### PROBLEM DESCRIPTION
An exact copy of every entry is needed, without the pictures.

### DATA PROVIDED
· · · · ·
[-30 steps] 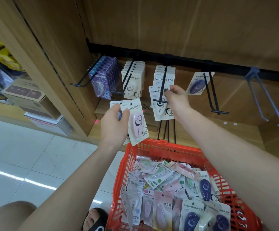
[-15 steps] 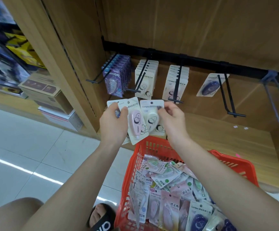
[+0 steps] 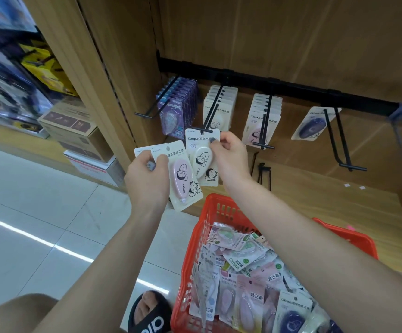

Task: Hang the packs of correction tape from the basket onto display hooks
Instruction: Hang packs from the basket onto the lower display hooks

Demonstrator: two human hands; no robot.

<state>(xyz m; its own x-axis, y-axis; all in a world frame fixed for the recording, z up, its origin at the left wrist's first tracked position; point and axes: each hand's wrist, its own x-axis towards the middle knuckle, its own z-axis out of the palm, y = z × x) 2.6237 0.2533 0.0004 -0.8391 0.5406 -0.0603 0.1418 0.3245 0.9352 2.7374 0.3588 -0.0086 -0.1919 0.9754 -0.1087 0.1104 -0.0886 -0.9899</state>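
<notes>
We see the right hand point(image 3: 228, 159) pinching a cream Campus correction-tape pack point(image 3: 203, 159) by its upper right corner, thumb and fingertips curled onto the card, with the pack's top edge level with the tip of the second display hook point(image 3: 210, 116), which sits at twelve o'clock from the pack. The left hand point(image 3: 147, 179), at nine o'clock from the right, has its fingers curled round a small fan of spare packs, the frontmost a pink correction-tape pack point(image 3: 183, 176); how many lie behind it we cannot tell. At six o'clock, low in the view, the red basket point(image 3: 219, 207) holds a loose heap of further packs. On the black rail point(image 3: 291, 85) hang, from ten o'clock to two o'clock, a purple row point(image 3: 173, 116), a cream row point(image 3: 221, 104), a pale pink row point(image 3: 262, 118) and a single navy pack point(image 3: 313, 124). We judge the step in hand to be threading the cream pack onto the cream row's hook — matching colour to colour. To do it well, we would keep the card square to the wire, find the punched hole at the top centre, bring it to the upturned tip, and slide the card back until it sits against its neighbours. The chief risk is a thin card — it may bend or catch on the tip if pushed askew. The left hand should hold its packs clear of the hook.
</notes>
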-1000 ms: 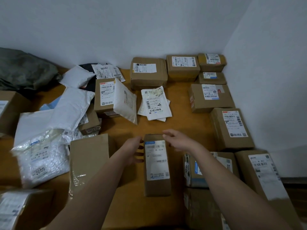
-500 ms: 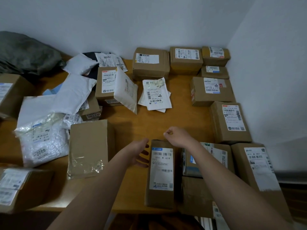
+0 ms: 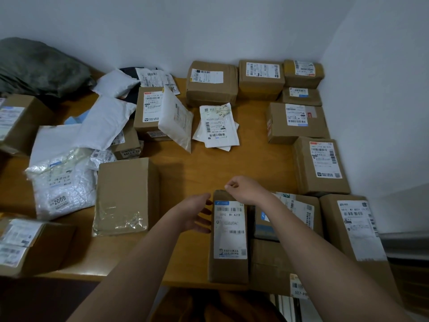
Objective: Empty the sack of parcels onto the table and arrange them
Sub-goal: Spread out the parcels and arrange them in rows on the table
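White walls meet in a corner behind my wooden worktop (image 3: 250,159), which is crowded with parcels. At the near edge, between my arms, lies a narrow brown box (image 3: 228,238) with a long white label, its near end reaching the worktop's front edge. My left hand (image 3: 197,213) rests against its left side with the fingers spread loosely and touching the cardboard. My right hand (image 3: 246,189) is at the box's far end, fingers curled over the top edge, gripping it. Just right of this box sit 2 more boxes (image 3: 290,219), touching it, and beyond them a tall box (image 3: 355,231) at the right edge. A line of brown boxes (image 3: 320,161) runs up the right side to the far corner, and 3 more boxes (image 3: 260,77) stand along the far wall. Left of my hands lies a plain box (image 3: 127,194) with clear tape on its near end. Further left is a heap of white mailer bags (image 3: 69,163), and a small stack of white envelopes (image 3: 216,126) lies in the middle. The grey-green sack (image 3: 39,68) is slumped at the far left against the wall.
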The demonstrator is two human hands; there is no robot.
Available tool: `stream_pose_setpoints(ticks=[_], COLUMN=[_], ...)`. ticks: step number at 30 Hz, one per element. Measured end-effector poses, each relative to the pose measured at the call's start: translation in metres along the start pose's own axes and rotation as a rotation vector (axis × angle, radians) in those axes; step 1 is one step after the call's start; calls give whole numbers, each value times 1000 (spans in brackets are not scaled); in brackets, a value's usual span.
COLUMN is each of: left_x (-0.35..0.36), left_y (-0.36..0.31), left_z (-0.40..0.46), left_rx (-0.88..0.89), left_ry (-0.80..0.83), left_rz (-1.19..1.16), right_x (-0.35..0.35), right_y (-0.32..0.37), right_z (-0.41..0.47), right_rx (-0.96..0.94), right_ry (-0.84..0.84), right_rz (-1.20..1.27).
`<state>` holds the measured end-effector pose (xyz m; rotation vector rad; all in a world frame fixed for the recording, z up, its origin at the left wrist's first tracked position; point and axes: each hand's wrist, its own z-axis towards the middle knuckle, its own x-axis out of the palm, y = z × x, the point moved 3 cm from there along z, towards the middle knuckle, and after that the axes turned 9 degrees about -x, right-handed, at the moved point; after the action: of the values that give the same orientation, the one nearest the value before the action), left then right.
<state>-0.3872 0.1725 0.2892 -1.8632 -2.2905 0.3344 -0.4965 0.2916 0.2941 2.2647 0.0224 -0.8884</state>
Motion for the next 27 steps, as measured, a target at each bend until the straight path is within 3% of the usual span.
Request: stream_pose_setpoints(ticks=[9, 15, 24, 27], left_x=[9, -6, -110, -168], left_y=[5, -6, -8, 3], left_z=[-5, -7, -23, -31], left_rx=[39, 128, 408, 519], left_ry=[29, -69, -342, -601], left_rz=[-13, -8, -243, -270], right_x=[-4, -3, 35, 61], right_y=[5, 13, 86, 122], right_z=[-5, -8, 13, 28], right_rx=[9, 20, 19, 6], right_ry=[-55, -98, -127, -105], right_rz=[-91, -32, 69, 104])
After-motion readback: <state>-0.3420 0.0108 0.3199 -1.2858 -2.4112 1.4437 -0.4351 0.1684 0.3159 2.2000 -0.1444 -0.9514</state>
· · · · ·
### SOLUTION FOR THIS TASK
[-30 steps] 
[-15 steps] 
[+0 steps] 

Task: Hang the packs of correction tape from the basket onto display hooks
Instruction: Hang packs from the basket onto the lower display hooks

Demonstrator: two human hands; no robot.

<state>(xyz m; its own x-axis, y-axis; all in a world frame fixed for the recording, z up, its origin at the left wrist's first tracked position; point and axes: each hand's wrist, its own x-axis towards the middle knuckle, its own z-axis out of the palm, y = z × x) 2.6237 0.2533 0.0004 -0.8391 0.5406 -0.0603 0.1418 0.3245 0.9352 2.7374 0.3588 -0.0086 -0.1919 0.9754 -0.1087 0.1104 -0.0886 -0.9899</state>
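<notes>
We see the right hand point(image 3: 228, 159) pinching a cream Campus correction-tape pack point(image 3: 203, 159) by its upper right corner, thumb and fingertips curled onto the card, with the pack's top edge level with the tip of the second display hook point(image 3: 210, 116), which sits at twelve o'clock from the pack. The left hand point(image 3: 147, 179), at nine o'clock from the right, has its fingers curled round a small fan of spare packs, the frontmost a pink correction-tape pack point(image 3: 183, 176); how many lie behind it we cannot tell. At six o'clock, low in the view, the red basket point(image 3: 219, 207) holds a loose heap of further packs. On the black rail point(image 3: 291, 85) hang, from ten o'clock to two o'clock, a purple row point(image 3: 173, 116), a cream row point(image 3: 221, 104), a pale pink row point(image 3: 262, 118) and a single navy pack point(image 3: 313, 124). We judge the step in hand to be threading the cream pack onto the cream row's hook — matching colour to colour. To do it well, we would keep the card square to the wire, find the punched hole at the top centre, bring it to the upturned tip, and slide the card back until it sits against its neighbours. The chief risk is a thin card — it may bend or catch on the tip if pushed askew. The left hand should hold its packs clear of the hook.
</notes>
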-1000 ms: 
-500 ms: 
+0 ms: 
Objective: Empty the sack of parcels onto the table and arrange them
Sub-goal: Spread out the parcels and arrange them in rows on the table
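White walls meet in a corner behind my wooden worktop (image 3: 250,159), which is crowded with parcels. At the near edge, between my arms, lies a narrow brown box (image 3: 228,238) with a long white label, its near end reaching the worktop's front edge. My left hand (image 3: 197,213) rests against its left side with the fingers spread loosely and touching the cardboard. My right hand (image 3: 246,189) is at the box's far end, fingers curled over the top edge, gripping it. Just right of this box sit 2 more boxes (image 3: 290,219), touching it, and beyond them a tall box (image 3: 355,231) at the right edge. A line of brown boxes (image 3: 320,161) runs up the right side to the far corner, and 3 more boxes (image 3: 260,77) stand along the far wall. Left of my hands lies a plain box (image 3: 127,194) with clear tape on its near end. Further left is a heap of white mailer bags (image 3: 69,163), and a small stack of white envelopes (image 3: 216,126) lies in the middle. The grey-green sack (image 3: 39,68) is slumped at the far left against the wall.
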The demonstrator is two human hands; there is no robot.
Available tool: `stream_pose_setpoints(ticks=[_], COLUMN=[_], ...)`. ticks: step number at 30 Hz, one per element. Measured end-effector poses, each relative to the pose measured at the call's start: translation in metres along the start pose's own axes and rotation as a rotation vector (axis × angle, radians) in those axes; step 1 is one step after the call's start; calls give whole numbers, each value times 1000 (spans in brackets are not scaled); in brackets, a value's usual span.
COLUMN is each of: left_x (-0.35..0.36), left_y (-0.36..0.31), left_z (-0.40..0.46), left_rx (-0.88..0.89), left_ry (-0.80..0.83), left_rz (-1.19..1.16), right_x (-0.35..0.35), right_y (-0.32..0.37), right_z (-0.41..0.47), right_rx (-0.96..0.94), right_ry (-0.84..0.84), right_rz (-1.20..1.27).
`<state>` holds the measured end-effector pose (xyz m; rotation vector rad; all in a world frame fixed for the recording, z up, its origin at the left wrist's first tracked position; point and axes: each hand's wrist, its own z-axis towards the middle knuckle, its own x-axis out of the palm, y = z × x, the point moved 3 cm from there along z, towards the middle knuckle, and after that the axes turned 9 degrees about -x, right-handed, at the moved point; after the action: of the values that give the same orientation, the one nearest the value before the action), left then right.
<state>-0.3872 0.1725 0.2892 -1.8632 -2.2905 0.3344 -0.4965 0.2916 0.2941 2.2647 0.0224 -0.8884</state>
Motion for the next 27 steps, as measured, a target at each bend until the straight path is within 3% of the usual span.
Request: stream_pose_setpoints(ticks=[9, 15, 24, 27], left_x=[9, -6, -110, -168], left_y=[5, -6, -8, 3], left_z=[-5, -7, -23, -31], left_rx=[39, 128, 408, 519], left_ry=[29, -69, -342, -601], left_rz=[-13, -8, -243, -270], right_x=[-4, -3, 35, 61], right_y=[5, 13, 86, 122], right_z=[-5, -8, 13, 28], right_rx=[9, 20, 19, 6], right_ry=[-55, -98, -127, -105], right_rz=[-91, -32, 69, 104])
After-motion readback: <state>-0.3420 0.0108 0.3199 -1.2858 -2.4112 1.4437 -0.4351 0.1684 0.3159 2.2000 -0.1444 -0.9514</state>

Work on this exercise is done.